The data must be transcribed exactly, with no line missing.
--- Recorded data Enclosed Below ---
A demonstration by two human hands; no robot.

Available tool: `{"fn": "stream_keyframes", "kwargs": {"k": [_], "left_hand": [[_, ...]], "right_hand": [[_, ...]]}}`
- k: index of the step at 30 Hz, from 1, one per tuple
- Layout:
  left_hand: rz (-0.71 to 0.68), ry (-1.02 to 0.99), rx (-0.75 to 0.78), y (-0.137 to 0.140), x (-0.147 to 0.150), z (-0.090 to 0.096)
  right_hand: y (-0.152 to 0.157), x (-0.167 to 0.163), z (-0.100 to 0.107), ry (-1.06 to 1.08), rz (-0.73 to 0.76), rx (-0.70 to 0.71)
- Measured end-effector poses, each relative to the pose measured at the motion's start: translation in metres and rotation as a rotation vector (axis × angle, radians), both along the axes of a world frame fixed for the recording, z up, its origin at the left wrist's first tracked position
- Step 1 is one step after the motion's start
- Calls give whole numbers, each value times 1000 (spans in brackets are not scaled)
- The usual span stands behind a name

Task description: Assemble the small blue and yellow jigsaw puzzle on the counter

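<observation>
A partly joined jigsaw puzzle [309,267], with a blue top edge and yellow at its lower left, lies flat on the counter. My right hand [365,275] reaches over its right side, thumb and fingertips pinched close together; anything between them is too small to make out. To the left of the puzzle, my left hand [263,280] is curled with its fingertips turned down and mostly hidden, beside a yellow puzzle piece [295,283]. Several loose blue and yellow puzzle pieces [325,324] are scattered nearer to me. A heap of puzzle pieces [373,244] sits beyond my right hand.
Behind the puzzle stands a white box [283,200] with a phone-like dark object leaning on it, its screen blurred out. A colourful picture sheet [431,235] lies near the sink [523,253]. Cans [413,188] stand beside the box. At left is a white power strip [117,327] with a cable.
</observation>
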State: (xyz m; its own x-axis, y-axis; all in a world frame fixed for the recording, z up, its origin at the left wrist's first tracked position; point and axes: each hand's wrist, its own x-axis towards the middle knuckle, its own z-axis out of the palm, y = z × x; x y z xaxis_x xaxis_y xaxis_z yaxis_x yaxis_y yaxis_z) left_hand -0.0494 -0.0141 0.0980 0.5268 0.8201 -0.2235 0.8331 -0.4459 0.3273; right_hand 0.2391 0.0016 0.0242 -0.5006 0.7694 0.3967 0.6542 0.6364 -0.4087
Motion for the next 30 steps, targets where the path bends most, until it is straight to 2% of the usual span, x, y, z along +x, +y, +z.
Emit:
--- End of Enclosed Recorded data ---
Solved exercise »
A demonstration by two human hands; no robot.

Available tool: `{"fn": "stream_keyframes", "kwargs": {"k": [_], "left_hand": [[_, ...]], "right_hand": [[_, ...]]}}`
- k: index of the step at 30 Hz, from 1, one per tuple
- Layout:
  left_hand: rz (-0.71 to 0.68), ry (-1.02 to 0.99), rx (-0.75 to 0.78), y (-0.137 to 0.140), x (-0.147 to 0.150), z (-0.090 to 0.096)
  right_hand: y (-0.152 to 0.157), x (-0.167 to 0.163), z (-0.100 to 0.107), ry (-1.06 to 1.08), rz (-0.73 to 0.76), rx (-0.70 to 0.71)
- Measured end-effector poses, each relative to the pose measured at the motion's start: translation in metres and rotation as a rotation vector (axis × angle, radians), both along the axes of a world frame fixed for the recording, z up, its origin at the left wrist's first tracked position
- Step 1 is one step after the motion's start
- Calls give whole numbers, each value times 1000 (spans in brackets are not scaled)
- The usual span stands behind a name

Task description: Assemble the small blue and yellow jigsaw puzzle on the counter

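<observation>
A partly joined jigsaw puzzle [309,267], with a blue top edge and yellow at its lower left, lies flat on the counter. My right hand [365,275] reaches over its right side, thumb and fingertips pinched close together; anything between them is too small to make out. To the left of the puzzle, my left hand [263,280] is curled with its fingertips turned down and mostly hidden, beside a yellow puzzle piece [295,283]. Several loose blue and yellow puzzle pieces [325,324] are scattered nearer to me. A heap of puzzle pieces [373,244] sits beyond my right hand.
Behind the puzzle stands a white box [283,200] with a phone-like dark object leaning on it, its screen blurred out. A colourful picture sheet [431,235] lies near the sink [523,253]. Cans [413,188] stand beside the box. At left is a white power strip [117,327] with a cable.
</observation>
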State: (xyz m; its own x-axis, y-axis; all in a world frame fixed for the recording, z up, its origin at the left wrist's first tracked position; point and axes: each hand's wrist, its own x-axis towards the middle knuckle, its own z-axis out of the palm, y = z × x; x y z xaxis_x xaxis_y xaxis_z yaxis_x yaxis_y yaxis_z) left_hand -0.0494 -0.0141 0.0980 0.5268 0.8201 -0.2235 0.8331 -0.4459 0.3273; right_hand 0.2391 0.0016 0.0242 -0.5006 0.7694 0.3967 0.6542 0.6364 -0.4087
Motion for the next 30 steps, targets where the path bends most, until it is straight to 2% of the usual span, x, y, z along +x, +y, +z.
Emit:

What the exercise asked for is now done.